Je viens de recevoir le texte ci dessous, qui m'apprend que Max est décédé. Je l' avais rencontré brièvement lors d'un sumercamp dans le Jura. Nous avions beaucoup échangé sur la situation de la gauche dite Germano-hollandaise, je lui avais même proposé de participer à la revue Echanges, ce qu'il a refusé.
Pour Max
Militant avec Max pendant des décennies au sein du Courant communiste international, le CCI, j’ai partagé avec lui un très grand nombre de réunions, d’interventions dans des réunions publiques, des meetings, de diffusions de journaux ou de tracts, de voyages dans des sections autres que la parisienne... Mais c’est surtout après notre rupture avec cette organisation au cours des années 1990 que nous avons tissé des rapports d’amitié dont je garderai toujours un affectueux souvenir.
Nous fûmes souvent en désaccord avec Max, aussi bien sur des questions politiques que dans des domaines scientifiques ou philosophiques. La liste des questions que nous abordions à deux dans nos longs déjeuners au restaurant, souvent bien arrosés, moments que nous partagions régulièrement jusqu’au début des années 2020, serait bien longue. Mais nos différents étaient toujours des stimulants à la réflexion et à l’approfondissement tant ils étaient amicaux et fraternels.
Max avait une énorme culture dans de très nombreux domaines produit d’une insatiable curiosité et d’une sympathie innée pour la devise du vieux Marx : "Doute de tout". Il avait le don pour dénicher les faiblesses d’une théorie, d’un raisonnement, au risque parfois de couper les cheveux en quatre et d’ignorer où il voulait en venir. Mais j’ai toujours cru reconnaître en lui une passion révolutionnaire et une honnêteté intellectuelle indiscutables.

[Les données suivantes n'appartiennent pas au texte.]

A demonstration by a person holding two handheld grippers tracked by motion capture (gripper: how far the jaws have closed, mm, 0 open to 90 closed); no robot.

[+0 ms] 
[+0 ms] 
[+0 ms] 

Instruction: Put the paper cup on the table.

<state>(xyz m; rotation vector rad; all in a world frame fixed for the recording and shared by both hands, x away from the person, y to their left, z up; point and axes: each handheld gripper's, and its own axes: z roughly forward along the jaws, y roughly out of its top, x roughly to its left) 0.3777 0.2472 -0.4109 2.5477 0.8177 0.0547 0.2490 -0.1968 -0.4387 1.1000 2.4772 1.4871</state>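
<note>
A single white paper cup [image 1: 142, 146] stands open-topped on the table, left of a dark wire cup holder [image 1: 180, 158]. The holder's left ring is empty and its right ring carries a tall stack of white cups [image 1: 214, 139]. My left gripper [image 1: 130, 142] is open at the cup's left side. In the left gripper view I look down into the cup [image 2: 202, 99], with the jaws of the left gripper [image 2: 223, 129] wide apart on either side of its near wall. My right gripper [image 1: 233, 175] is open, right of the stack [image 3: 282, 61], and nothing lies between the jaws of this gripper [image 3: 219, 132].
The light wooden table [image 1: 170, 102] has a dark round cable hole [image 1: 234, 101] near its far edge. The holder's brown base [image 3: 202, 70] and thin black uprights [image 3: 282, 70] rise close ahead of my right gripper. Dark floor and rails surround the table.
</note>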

Max fut un des piliers du Cercle de discussion de Paris que nous avions formé à la charnière des deux siècles avec quelques naufragés du CCI. Nous cherchions à comprendre les raisons de ce que nous considérions comme une faillite de cette organisation et plus généralement à cerner les aspects de la théorie révolutionnaire qu’il fallait remettre en question et redéfinir. Il fut un des rédacteurs de la brochure "Que ne pas faire ?" et un des principaux animateurs du Réseau de discussion international qui chercha à poursuivre cette dernière tâche jusqu’au milieu des années 2000.
Parallèlement Max fut un efficace et éminent expert de l’histoire de certains quartiers de Paris, en particulier de Belleville. A l’origine, il projetait d’écrire un roman qui se déroulerait pendant la période de la Commune de Paris de 1871. Pour cela il accumula pendant de années des recherches et des données sur le Paris de ces années pour y faire vivre les protagonistes de son roman. Celui-ci ne vit jamais le jour mais ses travaux d’historien sont devenus une fin en soi et ont nourri le savoir des institutions qui se passionnent pour l’histoire de cette ville. C’était toujours un plaisir de déambuler dans ces quartiers en l’écoutant commenter ce qu’on voyait.
Max fut aussi un remarquable mélomane de musique classique, folklorique et de chansons populaires, hors pop-rock. Debussy, Brassens ou des chanteuses latino américaines avaient peu de secrets pour lui. De nombreuses fois il nous a enregistré des sélections de morceaux suivant un musicien ou un thème. Ici encore, il possédait une incroyable culture… et générosité.
Mais ne dois-je parler que des vertus de celui qui nous a abandonnés à quelques mois de ses 80 ans ?
Max n’eut pas une enfance facile et peut-être cela laissa des traces dans certains aspects de son caractère, en particulier dans sa capacité à partager des moments de discussion en petit comité. A deux, il était généralement facile et agréable. Au-delà de ce nombre c’était plus délicat. Combien de fois n’a-t-il pas quitté une réunion sous un coup de colère en claquant la porte.
Malheureusement, avec l’apparition de ce qu’on a appelé la crise du COVID et probablement la réalité de cette difficulté de son caractère, notre amitié fut soumise à trop rude épreuve. Max épousa l’essentiel des discours officiels qui ont accompagné cette sinistre période. Pour ma part, ayant depuis 2020 écrit plusieurs textes dénonçant ces discours, je fus violemment, brutalement rejeté dans l’esprit de Max comme un irrécupérable "complotiste"… sans que le temps fut suffisant pour nous permettre de revenir sur ses différents.
Cela ne change rien à la réalité des temps de notre confiance mutuelle et aux meilleurs moments partagés pendant tant d’années.
C’est cela que je retiens aujourd’hui. C’est pour cela que je te remercie aujourd’hui Max, "vieille branche", pour reprendre ce terme qui t’était cher.